Regardless of what you make of the history of the Book of Genesis, its opening chapters point to a fundamental truth that I find hard to deny: from the beginning human beings have consistently made bad choices. Our faith begins with the observation that the world is not as it should be, and we are to blame. That seems to me to be an insight that both conservatives and progressives could agree upon. We can desire to do good, but history has proven that our actions will frequently accomplish just the opposite. As the Apostle Paul says: “I can will what is right, but I cannot do it. For I do not do the good I want, but the evil I do not want is what I do.”

 

The Doctrine of the Fall seems to be to be the great leveler across time. From the very beginning, innocence has been lost. We have forfeited Eden and God has posted his sentry at the gate. There is no going back. Regardless of what I may imagine or even remember about a bygone era, it wasn’t Eden. It couldn’t be. All of us humans, in every generation, have been products of the Fall. We are all guilty of sins, known and unknown.

 

But what is true of the past, is true of the present and of the future as well.
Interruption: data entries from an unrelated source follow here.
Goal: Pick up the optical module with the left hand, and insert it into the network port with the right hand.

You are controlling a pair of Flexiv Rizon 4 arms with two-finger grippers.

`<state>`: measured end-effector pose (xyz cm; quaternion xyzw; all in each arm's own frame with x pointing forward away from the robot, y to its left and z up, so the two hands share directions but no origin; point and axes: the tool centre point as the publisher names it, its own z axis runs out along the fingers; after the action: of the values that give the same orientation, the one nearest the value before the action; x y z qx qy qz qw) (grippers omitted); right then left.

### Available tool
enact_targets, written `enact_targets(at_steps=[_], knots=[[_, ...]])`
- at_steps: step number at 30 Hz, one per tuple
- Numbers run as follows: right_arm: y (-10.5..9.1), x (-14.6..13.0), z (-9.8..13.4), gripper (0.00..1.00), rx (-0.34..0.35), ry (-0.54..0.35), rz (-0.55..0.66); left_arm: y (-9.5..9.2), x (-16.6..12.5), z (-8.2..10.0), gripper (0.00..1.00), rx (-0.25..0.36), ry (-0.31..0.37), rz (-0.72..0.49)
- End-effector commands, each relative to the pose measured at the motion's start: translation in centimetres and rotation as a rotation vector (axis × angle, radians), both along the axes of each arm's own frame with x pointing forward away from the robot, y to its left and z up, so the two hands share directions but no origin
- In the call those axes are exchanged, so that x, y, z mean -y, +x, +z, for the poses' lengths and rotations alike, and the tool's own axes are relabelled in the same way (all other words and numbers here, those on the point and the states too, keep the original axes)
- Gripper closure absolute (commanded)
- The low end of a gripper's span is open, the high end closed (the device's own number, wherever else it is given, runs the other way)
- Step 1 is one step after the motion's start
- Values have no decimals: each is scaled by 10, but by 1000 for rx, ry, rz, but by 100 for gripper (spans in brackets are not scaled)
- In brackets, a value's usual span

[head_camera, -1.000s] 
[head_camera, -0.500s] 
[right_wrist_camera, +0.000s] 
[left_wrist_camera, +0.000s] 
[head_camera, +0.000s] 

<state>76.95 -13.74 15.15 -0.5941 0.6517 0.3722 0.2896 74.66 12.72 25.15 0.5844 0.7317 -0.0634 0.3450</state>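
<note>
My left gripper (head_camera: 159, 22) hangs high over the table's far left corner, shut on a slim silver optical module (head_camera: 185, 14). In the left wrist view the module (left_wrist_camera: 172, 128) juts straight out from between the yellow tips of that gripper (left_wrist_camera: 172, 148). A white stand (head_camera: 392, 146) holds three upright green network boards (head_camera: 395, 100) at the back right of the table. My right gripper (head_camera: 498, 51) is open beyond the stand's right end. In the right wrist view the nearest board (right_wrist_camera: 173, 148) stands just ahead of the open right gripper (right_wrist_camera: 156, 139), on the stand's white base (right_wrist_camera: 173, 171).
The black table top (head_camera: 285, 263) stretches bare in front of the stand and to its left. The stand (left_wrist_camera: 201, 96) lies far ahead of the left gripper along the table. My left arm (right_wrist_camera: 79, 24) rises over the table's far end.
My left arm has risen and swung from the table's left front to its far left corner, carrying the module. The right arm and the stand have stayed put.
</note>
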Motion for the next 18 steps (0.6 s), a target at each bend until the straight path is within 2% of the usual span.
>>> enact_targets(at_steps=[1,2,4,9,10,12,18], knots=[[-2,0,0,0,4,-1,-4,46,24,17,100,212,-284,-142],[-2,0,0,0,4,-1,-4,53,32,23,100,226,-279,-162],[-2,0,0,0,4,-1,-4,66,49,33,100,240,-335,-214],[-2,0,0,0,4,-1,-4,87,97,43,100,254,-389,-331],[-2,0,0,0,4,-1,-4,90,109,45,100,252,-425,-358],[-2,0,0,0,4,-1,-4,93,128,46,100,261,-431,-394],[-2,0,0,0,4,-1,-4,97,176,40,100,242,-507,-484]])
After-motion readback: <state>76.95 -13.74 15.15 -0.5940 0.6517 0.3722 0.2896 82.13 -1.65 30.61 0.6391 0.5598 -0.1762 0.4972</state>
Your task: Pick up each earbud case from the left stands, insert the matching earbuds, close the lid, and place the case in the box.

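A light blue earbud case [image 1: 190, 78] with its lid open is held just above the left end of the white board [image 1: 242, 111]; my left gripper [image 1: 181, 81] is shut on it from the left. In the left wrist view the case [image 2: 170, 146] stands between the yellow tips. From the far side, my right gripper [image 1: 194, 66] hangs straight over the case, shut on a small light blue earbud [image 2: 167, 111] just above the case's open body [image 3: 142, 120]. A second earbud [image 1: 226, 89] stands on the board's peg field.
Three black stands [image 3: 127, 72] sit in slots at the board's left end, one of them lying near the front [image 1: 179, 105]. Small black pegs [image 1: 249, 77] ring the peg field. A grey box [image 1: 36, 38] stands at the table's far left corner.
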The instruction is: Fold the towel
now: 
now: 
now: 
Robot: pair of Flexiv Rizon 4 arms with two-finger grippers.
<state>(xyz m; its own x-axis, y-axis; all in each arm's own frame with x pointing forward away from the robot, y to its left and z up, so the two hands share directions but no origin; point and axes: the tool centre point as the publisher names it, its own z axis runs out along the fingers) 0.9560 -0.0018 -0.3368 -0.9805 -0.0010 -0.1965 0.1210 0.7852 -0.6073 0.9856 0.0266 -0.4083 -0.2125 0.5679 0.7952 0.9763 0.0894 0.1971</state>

In the Book of Revelation the New Jerusalem comes at the end of time, and it is instituted by God, not by humans. It is not a city that we could ever build on our own. Those who gather in that city have not overcome sin; they have not saved themselves. Their sins are washed away by the sacrifice of another: the blood of the Lamb. Their song as they stand before the throne is: “Salvation belongs to our God who is seated on the throne, and to the Lamb.” Salvation belongs to God. We cannot save ourselves. This isn’t just a theological belief, it is a historical conviction as well. Human beings have not through progress solved the problem of human sinfulness, and they never will.

 

The universal fallen nature of humanity throughout time gives me peace, because I no longer have to seek salvation in either the past or the future. My conservative side and my progressive side do not have to be at war with each other for dominance because I can recognize that neither one of them has the solution to the problem of human nature. In fact, I need both sides to point out the sins that the other is all too willing to overlook.

 

The Doctrine of the Fall is not an excuse for sin, far from it, but it is an antidote to self-righteousness. While I do think it is important to take a moral stand against injustice and evil when I encounter it in the world, doing a righteous deed in no way makes me a righteous person. That satisfaction that comes with being on the right side of an issue is often the Devil’s tool to get us to overlook the myriad other ways in which we may be wrong. I may be able to see other people’s sins clearly, but I have no doubt that there are plenty of my own that I am blind to or don’t want to see. I believe in striving to do the right thing, but I must always do so with humility. At the end of the day, I have to recognize that I am never going to get to heaven by confessing someone else’s sins.

 

It is worth noting that a defining feature of Andy Griffith’s character was that he almost never carried a gun. He continually had to defend his decision not to carry a gun and when a movie was made about his life it was entitled “Sheriff without a Gun.” I wonder what modern conservatives would make of such a progressive sheriff? Maybe people don’t fall into categories of conservative and progressive as neatly as we expect them to; I know I don’t, but then maybe I’m not supposed to. Because I believe that all humans are essentially fallen or broken, and prone to making bad judgments even when it is their will to do the right thing, I know that I cannot place my hope in any human ideology.

 

The Doctrine of the Fall means that no group of humans (either historic, political or otherwise) has a monopoly on sin. Maybe my conservative side and my progressive side are meant to work together, each pointing out the sins and weaknesses unseen by the other; each trying to direct a fallen and fallible human being closer to the one true savior. It can at times feel lonely, lost in that space between conservative and progressive, but for me at least, it was in that loneliness, and in that in-between space, that I actually found Christ.